Segment Open

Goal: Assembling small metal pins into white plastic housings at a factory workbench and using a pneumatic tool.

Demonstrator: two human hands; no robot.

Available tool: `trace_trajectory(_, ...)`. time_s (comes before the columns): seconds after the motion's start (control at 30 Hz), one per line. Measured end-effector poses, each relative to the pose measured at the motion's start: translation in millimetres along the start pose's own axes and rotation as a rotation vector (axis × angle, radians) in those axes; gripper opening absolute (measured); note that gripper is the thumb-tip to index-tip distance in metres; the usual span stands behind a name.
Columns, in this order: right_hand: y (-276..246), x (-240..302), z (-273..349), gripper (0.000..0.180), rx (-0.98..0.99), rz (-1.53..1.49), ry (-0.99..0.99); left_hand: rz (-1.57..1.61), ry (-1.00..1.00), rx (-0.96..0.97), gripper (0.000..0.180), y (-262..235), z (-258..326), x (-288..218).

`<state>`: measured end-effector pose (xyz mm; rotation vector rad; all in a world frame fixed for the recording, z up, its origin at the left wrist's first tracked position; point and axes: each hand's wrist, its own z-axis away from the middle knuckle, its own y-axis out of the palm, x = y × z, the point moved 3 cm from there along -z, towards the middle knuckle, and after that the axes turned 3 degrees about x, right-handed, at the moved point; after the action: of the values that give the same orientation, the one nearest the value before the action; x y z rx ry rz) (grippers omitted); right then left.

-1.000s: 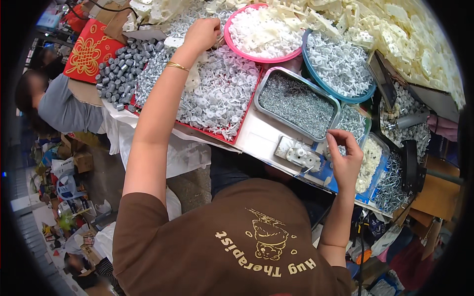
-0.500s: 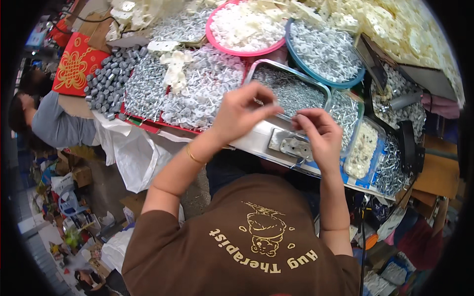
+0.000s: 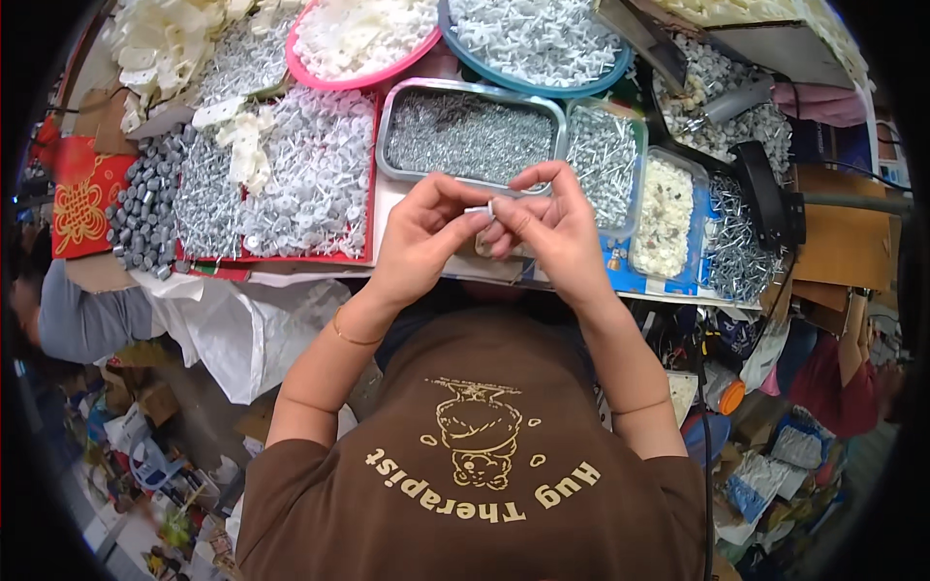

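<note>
Holding a small pale pin (image 3: 478, 209) at their fingertips, the left hand (image 3: 415, 235) and right hand (image 3: 550, 225) meet above the near edge of the table (image 3: 386, 196), by the near rim of the metal tray (image 3: 475, 87). The pin's long axis seems to run roughly left to right, from 1 hand toward the other, its wider end by the right thumb, so neither hand is clearly nearer. The left thumb and forefinger are pinched on its shank; the right fingers curl in close, but whether they grip or merely touch it cannot be told.
</note>
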<state>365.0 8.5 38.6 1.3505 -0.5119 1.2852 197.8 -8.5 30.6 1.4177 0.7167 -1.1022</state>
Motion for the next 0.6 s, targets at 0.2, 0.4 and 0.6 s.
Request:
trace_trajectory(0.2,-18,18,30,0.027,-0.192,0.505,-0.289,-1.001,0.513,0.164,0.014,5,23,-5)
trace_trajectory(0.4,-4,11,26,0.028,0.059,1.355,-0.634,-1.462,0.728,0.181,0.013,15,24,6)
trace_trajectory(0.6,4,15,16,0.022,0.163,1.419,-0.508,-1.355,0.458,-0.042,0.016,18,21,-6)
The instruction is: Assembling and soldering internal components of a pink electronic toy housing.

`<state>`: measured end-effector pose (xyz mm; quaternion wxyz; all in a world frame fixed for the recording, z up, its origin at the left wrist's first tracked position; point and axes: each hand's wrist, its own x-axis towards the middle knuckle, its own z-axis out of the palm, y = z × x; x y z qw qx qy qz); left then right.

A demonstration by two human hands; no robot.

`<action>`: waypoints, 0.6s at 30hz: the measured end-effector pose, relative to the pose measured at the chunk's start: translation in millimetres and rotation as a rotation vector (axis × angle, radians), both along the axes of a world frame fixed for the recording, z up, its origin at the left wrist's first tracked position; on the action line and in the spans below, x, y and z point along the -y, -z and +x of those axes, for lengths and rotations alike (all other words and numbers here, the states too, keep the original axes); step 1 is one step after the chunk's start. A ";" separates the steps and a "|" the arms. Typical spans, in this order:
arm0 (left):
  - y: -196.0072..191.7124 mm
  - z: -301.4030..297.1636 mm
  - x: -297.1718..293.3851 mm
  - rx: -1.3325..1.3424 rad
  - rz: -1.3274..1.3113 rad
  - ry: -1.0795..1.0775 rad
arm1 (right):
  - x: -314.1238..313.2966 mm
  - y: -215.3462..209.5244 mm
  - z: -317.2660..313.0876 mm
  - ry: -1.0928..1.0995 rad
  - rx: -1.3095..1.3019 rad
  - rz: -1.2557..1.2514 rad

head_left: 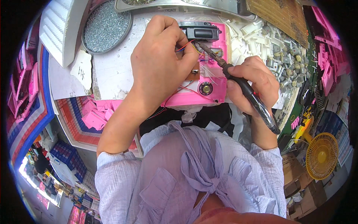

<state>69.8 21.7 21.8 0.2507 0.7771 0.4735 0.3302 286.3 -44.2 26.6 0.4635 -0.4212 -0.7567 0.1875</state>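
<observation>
My left hand (pixel 158 56) reaches over a pink plastic housing (pixel 197 100), its thumb and fingers pinched on thin coloured wires (pixel 182 47). In my right hand (pixel 259 76) is a soldering iron (pixel 246 87) with a black handle. Its metal tip points up and left, among the wires beside the left fingertips. Inside the housing sit a black rectangular part (pixel 203 34) at the far end, a small brown circuit board (pixel 194 72) and a round speaker-like part (pixel 206 88) near the front. My left hand hides part of the housing's left side.
A round tray (pixel 100 52) of small screws stands at the back left, beside a white ridged block (pixel 59 31). To the right lie heaped white plastic pieces (pixel 253 31) and small grey parts (pixel 289 59). Pink pieces (pixel 97 115) fill a crate at left. A yellow fan (pixel 321 156) is at far right.
</observation>
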 end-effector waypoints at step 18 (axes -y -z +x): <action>0.6 4.0 1.5 -0.015 0.032 -0.045 | 25.4 -1.5 17.2 0.051 -0.084 0.031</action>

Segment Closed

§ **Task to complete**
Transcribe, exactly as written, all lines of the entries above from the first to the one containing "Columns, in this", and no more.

§ **Response to this exercise**
Goal: Assembling small metal pins into white plastic housings at a factory workbench and using a pneumatic tool.

Demonstrator: two human hands; no robot.

Available tool: `trace_trajectory(_, ...)`. time_s (comes before the columns): seconds after the motion's start (control at 30 Hz), one per line. Measured end-effector poses, each relative to the pose measured at the motion's start: translation in millimetres along the start pose's own axes and rotation as a rotation vector (axis × angle, radians) in those axes; gripper opening absolute (measured); note that gripper is the thumb-tip to index-tip distance in metres; the usual span stands behind a name.
Columns, in this order: right_hand: y (-276..246), x (-240..302), z (-273..349), gripper (0.000..0.180), rx (-0.98..0.99), rz (-1.53..1.49), ry (-0.99..0.99); left_hand: rz (-1.57..1.61), ry (-1.00..1.00), rx (-0.96..0.97), gripper (0.000..0.180), y (-262..235), z (-258..326), x (-288..218).

The complete answer has been presented.